Using my non-existent Hebrew skills and mumbling the word matana, I handed him the envelope.
Confused at first, a friend of his explained what happened and he began smiling from ear to ear asking if he could open it. I said of course, but began walking away, not wanting to embarrass him once he saw what was inside.
As I turned to look over my shoulder, I could see him glowing and thanking me with a simple nod of his head.
In Hebrew the way words are constructed convey meaning beyond face value. When we compare the words “tzedakah,” charity, and “matana,” gift, the meaning of giving becomes very clear.
Tzedakah is a compound of the word “justice” and “God”. This implies that charity is giving what is just, what must be given because it is right(eous), because there is a need to amend an unjust situation.
The word “matana”, gift, is a compound of the root “giving” and “God”. This implies that the gifts we give are things freely given, as God gives to us. There is no justice involved in this type of giving, it is not a matter of something that MUST be given to right a wrong but rather things that are given, from the pure and simple desire to give.
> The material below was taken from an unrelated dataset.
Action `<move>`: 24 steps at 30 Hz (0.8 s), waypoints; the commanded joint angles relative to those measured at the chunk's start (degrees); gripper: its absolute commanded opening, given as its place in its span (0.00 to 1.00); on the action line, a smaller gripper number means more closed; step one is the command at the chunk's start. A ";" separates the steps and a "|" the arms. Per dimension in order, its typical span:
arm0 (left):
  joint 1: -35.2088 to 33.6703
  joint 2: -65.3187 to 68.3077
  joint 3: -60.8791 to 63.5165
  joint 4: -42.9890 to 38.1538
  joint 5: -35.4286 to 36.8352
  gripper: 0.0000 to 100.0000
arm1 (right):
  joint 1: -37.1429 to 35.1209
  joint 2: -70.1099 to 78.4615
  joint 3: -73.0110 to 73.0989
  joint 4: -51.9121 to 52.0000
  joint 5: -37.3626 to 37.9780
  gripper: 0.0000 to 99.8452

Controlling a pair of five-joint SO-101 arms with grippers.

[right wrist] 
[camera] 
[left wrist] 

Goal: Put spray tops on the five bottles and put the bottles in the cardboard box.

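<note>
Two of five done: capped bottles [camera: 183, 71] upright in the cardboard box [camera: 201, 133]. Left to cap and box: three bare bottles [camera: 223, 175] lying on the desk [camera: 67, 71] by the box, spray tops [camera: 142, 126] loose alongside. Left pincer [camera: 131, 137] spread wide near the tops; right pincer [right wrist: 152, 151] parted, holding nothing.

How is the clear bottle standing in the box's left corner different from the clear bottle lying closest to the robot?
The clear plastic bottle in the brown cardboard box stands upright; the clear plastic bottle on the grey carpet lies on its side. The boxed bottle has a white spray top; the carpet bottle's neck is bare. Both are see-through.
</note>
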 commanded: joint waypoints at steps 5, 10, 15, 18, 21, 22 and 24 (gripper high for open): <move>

While charity is most definitely important, a fundamental element, deeply rooted in the Jewish religion, how often do we give for the pure sake of making someone’s day a little better; for the pure sake of giving and expecting nothing in return? No letter of appreciation, no shout out on a website, no tax return number; not knowing exactly where the money is going - other than to a seemingly honest man. Yes, I’m sure many of us drop our change into a beggar’s hand when we pass him on the street, but even then, it’s being asked of us. We don’t choose to preempt the situation and give that person something he wasn’t anticipating.
The Machne Yehuda shopkeeper didn’t ask me for a thing; on the contrary, he was trying to give me something. He thought he was giving me a bag of granola but he also gave me an opportunity to give a matana, to experience the joy of giving.
I don’t know which of us received more.
Chanukah is the season of giving. Usually we focus on gifts for our loved ones but I hope that we can also use this as an opportunity to look around and impact someone who is maybe too afraid or too humble to ask.
My uncle was able to give a matana from across the Atlantic to a man he never saw nor probably ever will, to a hardworking man, too humble to ask for anything but who will certainly benefit from this extra help.
My uncle gave me a gift as well. He and a simple shopkeeper from Jerusalem taught me the difference between tzedakah and matana, giving because it is just and giving because I can.
I learned that the best kind of matana to give, the most empowering type of giving, is one that combines both charitable giving and gifting. Here there is none of the pity that is often associated with charity, combined with all of the love that comes from a gift freely given.
When we succeed in combining the two we create an opportunity for unparalleled impact.
Izzy Sakhaie graduated from the George Washington University with a major in International Business. She is originally from Great Neck, NY but is currently studying in Jerusalem while also interning with the Israel Forever Foundation.